→ Your assignment
Using the listing below, copy exactly the lines from the one containing "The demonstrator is" to the one containing "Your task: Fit", both lines included, and no others.

→ The data
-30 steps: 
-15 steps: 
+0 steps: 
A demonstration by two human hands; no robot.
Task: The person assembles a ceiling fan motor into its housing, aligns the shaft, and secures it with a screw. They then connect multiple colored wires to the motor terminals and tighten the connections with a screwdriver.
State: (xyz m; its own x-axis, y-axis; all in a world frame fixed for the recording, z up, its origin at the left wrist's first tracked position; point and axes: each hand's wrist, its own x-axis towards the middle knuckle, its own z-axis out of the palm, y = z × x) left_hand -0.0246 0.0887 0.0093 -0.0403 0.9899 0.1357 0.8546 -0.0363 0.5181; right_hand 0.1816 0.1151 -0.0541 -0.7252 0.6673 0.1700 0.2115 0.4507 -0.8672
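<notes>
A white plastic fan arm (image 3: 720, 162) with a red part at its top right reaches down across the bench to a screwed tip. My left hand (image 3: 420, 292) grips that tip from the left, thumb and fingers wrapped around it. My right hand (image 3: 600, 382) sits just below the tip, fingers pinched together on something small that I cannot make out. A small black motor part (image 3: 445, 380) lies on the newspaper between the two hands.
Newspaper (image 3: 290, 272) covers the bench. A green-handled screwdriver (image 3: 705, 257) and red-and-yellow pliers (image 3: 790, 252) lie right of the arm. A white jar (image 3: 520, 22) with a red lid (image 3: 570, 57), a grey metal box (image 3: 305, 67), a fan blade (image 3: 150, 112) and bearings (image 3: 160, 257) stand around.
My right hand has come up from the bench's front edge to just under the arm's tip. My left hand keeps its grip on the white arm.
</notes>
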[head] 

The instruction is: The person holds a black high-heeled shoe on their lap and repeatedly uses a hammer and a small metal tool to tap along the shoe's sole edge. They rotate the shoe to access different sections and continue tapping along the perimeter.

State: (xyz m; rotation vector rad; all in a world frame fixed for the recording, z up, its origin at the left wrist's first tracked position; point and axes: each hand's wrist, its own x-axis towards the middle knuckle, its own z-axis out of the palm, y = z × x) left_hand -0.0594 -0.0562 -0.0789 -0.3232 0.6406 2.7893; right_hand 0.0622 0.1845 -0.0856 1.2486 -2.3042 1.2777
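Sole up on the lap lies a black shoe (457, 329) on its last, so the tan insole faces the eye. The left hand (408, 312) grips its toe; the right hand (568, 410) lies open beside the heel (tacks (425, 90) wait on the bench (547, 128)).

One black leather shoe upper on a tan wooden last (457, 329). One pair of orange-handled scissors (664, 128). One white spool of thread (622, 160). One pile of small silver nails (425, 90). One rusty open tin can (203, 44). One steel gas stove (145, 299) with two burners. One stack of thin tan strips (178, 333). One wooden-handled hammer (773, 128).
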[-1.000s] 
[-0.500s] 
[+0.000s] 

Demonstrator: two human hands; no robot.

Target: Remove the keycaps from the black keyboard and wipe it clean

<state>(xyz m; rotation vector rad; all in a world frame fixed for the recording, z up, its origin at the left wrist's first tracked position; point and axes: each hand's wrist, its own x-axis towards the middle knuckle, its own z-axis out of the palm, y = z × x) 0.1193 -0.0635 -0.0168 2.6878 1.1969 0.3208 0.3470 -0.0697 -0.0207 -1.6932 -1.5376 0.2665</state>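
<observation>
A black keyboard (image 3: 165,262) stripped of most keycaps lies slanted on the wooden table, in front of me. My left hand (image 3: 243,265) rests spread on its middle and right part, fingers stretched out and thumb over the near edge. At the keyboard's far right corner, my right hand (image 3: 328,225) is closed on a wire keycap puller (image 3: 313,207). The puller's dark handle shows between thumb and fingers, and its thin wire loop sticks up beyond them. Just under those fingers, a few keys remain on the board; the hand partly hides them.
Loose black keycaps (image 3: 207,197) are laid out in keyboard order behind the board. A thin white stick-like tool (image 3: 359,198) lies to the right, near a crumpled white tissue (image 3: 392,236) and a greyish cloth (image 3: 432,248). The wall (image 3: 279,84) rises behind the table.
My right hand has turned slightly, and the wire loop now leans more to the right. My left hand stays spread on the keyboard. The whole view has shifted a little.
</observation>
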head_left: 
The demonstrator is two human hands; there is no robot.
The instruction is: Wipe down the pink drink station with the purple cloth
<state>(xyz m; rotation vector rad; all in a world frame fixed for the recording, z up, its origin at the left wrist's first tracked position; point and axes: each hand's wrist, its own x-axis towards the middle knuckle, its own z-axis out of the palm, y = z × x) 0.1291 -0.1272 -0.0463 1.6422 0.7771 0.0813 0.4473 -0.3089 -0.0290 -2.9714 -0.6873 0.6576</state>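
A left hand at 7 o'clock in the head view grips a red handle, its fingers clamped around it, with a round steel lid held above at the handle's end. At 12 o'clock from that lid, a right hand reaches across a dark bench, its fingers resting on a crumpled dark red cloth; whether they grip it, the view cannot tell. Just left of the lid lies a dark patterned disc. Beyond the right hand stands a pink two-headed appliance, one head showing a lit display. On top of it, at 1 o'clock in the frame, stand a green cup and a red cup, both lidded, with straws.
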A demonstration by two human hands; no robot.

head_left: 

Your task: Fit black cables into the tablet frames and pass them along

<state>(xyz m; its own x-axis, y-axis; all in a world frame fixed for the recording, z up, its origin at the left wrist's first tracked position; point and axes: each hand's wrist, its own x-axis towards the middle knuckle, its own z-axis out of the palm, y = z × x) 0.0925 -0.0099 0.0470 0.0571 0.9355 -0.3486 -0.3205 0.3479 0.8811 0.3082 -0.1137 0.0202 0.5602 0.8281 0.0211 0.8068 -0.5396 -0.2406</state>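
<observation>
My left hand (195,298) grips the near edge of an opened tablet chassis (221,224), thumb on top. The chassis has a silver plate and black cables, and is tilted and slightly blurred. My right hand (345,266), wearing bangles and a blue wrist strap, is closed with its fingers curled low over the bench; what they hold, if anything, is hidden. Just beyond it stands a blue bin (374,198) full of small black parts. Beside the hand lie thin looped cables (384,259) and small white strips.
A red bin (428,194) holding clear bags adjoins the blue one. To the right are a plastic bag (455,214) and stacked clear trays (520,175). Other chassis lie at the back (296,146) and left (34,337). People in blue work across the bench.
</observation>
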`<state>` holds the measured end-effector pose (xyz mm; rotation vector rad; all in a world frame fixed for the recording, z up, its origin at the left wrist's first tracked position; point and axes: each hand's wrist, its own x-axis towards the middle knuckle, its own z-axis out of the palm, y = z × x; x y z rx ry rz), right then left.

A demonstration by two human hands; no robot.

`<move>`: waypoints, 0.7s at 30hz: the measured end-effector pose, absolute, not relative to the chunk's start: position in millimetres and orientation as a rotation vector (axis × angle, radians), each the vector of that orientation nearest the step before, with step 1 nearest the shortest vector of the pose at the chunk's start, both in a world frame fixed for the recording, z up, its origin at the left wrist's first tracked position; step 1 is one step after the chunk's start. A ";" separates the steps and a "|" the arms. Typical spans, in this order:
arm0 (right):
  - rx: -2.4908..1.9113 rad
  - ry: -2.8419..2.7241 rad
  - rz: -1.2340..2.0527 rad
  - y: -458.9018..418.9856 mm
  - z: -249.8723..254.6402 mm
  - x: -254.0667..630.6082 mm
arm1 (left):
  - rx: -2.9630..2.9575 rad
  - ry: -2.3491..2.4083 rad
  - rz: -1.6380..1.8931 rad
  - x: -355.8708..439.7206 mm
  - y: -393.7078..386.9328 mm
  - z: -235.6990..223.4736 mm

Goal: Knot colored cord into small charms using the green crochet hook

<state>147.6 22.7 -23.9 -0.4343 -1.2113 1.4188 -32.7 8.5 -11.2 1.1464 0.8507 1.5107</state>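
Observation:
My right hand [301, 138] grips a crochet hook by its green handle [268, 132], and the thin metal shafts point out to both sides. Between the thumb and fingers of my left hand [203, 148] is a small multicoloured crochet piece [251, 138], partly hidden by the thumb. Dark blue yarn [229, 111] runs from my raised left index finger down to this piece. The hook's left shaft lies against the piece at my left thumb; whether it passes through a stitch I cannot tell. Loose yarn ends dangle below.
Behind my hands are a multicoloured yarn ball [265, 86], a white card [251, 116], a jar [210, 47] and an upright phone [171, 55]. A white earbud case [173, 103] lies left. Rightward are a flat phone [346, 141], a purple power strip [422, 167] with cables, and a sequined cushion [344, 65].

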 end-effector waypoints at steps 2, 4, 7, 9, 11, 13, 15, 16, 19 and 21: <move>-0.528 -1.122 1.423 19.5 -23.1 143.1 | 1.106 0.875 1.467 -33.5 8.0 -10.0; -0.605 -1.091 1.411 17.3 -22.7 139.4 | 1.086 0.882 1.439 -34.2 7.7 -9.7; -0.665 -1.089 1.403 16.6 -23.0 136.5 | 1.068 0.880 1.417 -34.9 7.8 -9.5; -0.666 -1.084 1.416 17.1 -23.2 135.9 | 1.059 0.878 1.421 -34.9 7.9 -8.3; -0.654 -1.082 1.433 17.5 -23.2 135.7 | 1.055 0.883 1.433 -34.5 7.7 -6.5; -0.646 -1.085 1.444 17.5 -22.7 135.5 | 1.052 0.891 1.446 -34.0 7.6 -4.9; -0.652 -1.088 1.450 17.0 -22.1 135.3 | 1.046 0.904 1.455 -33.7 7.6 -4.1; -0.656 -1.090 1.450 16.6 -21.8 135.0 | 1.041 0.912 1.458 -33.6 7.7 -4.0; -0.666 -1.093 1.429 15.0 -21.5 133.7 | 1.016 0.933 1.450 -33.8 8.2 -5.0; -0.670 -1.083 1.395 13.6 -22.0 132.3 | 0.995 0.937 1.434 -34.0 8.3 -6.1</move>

→ Answer to the problem
The demonstrator is two human hands; there is no robot.
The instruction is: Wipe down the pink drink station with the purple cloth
<state>(xyz m; rotation vector rad; all in a world frame fixed for the recording, z up, its origin at the left wrist's first tracked position; point and axes: each hand's wrist, its own x-axis towards the middle knuckle, its own z-axis out of the palm, y = z × x) 0.1291 -0.1272 -0.0463 1.6422 0.7771 0.0813 0.4473 -0.3089 -0.0290 -2.9714 -0.6873 0.6576</state>
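A left hand at 7 o'clock in the head view grips a red handle, its fingers clamped around it, with a round steel lid held above at the handle's end. At 12 o'clock from that lid, a right hand reaches across a dark bench, its fingers resting on a crumpled dark red cloth; whether they grip it, the view cannot tell. Just left of the lid lies a dark patterned disc. Beyond the right hand stands a pink two-headed appliance, one head showing a lit display. On top of it, at 1 o'clock in the frame, stand a green cup and a red cup, both lidded, with straws.
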A demonstration by two human hands; no robot.

head_left: 

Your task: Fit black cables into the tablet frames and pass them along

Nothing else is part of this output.